Arrays are series of values with the same type.

Overall syntax of an array type is:

[ element_type ; size ]

In case of bit and byte the array will mean a single byte vector on the stack in Bitcoin Virtual Machine terms. In case of other types the array will mean a number of stack elements with element 0 on the bottom. You can create bit array literals with 0b prefix, byte arrays with 0x prefix or double quotes and any other arrays with comma-separated lists in brackets.

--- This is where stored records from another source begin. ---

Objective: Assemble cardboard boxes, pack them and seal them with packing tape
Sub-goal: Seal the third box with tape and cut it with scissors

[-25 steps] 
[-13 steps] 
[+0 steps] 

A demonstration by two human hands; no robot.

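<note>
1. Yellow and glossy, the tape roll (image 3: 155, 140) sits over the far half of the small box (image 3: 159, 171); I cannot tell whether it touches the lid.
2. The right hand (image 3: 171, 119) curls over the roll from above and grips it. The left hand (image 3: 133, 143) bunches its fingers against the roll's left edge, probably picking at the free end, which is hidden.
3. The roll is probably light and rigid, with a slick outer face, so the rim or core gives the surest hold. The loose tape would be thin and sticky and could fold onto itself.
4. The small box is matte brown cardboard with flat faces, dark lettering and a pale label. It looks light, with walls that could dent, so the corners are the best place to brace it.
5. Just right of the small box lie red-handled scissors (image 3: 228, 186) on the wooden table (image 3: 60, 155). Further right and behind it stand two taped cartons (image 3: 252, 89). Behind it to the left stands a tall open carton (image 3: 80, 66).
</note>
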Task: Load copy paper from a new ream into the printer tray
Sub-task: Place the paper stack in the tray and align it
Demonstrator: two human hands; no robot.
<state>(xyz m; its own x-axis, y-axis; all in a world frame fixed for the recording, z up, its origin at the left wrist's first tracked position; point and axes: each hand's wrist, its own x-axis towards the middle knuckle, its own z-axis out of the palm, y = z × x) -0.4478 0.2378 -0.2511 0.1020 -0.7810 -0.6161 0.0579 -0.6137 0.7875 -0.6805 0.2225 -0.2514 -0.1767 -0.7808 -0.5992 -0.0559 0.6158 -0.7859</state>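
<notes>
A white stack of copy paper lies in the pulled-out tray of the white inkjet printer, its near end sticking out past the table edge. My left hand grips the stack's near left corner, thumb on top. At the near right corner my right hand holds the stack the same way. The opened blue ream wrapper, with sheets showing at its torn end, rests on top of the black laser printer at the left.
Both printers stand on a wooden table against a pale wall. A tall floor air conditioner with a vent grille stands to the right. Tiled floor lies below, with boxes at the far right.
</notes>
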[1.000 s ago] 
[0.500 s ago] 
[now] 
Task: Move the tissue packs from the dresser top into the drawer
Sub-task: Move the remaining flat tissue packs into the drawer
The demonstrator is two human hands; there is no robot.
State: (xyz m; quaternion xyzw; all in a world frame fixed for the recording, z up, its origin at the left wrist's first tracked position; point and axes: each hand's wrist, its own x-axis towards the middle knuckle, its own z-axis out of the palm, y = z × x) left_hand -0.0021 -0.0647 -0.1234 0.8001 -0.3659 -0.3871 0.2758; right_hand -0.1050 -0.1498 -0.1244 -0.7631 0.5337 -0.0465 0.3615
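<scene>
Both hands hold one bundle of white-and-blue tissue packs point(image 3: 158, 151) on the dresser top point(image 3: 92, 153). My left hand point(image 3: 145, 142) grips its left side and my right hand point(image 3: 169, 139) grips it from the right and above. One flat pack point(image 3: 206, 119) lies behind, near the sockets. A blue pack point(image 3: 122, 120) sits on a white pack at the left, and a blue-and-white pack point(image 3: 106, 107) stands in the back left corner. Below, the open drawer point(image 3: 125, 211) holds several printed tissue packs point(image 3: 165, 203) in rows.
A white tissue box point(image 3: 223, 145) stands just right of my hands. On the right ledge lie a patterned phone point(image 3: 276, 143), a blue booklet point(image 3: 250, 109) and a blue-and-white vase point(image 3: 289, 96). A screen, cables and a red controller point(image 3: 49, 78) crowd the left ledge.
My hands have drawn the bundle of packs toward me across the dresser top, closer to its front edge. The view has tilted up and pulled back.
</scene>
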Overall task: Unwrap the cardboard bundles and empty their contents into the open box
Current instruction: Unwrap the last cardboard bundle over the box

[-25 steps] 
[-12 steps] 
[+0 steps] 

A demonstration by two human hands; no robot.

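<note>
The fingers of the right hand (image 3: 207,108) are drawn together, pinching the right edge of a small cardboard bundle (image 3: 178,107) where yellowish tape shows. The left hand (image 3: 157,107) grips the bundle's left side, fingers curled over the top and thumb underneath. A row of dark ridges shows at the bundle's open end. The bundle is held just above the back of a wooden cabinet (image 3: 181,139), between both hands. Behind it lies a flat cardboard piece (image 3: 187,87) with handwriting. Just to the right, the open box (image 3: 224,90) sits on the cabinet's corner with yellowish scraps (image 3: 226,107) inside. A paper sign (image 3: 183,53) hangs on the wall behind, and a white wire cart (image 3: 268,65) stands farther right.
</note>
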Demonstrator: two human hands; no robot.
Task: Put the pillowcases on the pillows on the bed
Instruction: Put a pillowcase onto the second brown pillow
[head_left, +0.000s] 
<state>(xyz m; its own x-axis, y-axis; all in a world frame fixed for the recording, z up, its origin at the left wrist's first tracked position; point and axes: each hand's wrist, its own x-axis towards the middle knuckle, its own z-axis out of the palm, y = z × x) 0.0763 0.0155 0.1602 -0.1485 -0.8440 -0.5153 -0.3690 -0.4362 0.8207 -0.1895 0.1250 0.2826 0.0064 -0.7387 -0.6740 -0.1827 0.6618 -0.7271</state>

[bit;4] checkbits = 0b1011;
[byte;3] a = 0x11ab33;
[byte; 3] b = "abc";
[int;5] c = [1, 2, 3, 4, 5];
[[byte;2];3] d = ["ab", "cd", "ef"];

It is also possible to define a byte list if the array size is unknown at the compile time.

[byte] str = expr;

A byte array can be implicitly casted to a byte list but not the other way. It is recommended though to use explicit sizes as much as possible to leverage the static type checking of the size.

([byte] left, [byte] right) = expr @ 3;   // okay
([byte;3] left, [byte] right) = expr @ 3; // better
([byte;2] left, [byte] right) = expr @ 3; // type error

With an exception of bit arrays the array elements can be accessed by an index starting from 0.

[byte] arr = "abcd"
byte c = arr[2];
byte x = arr[(i + 1) % 4];


Tuples are similar to arrays but the values can vary in types.

Overall syntax of a tuple type is:

( type1 , type2 [, …])

You can create tuple literals with a comma separated list of values in parentheses. Tuples can be deconstructed into separate variables with a deconstructing assgnment syntax:

( type1 name1 , type2 name2 [, …]) = expr ;

Elements of 2-tuples can be extracted with fst and snd functions.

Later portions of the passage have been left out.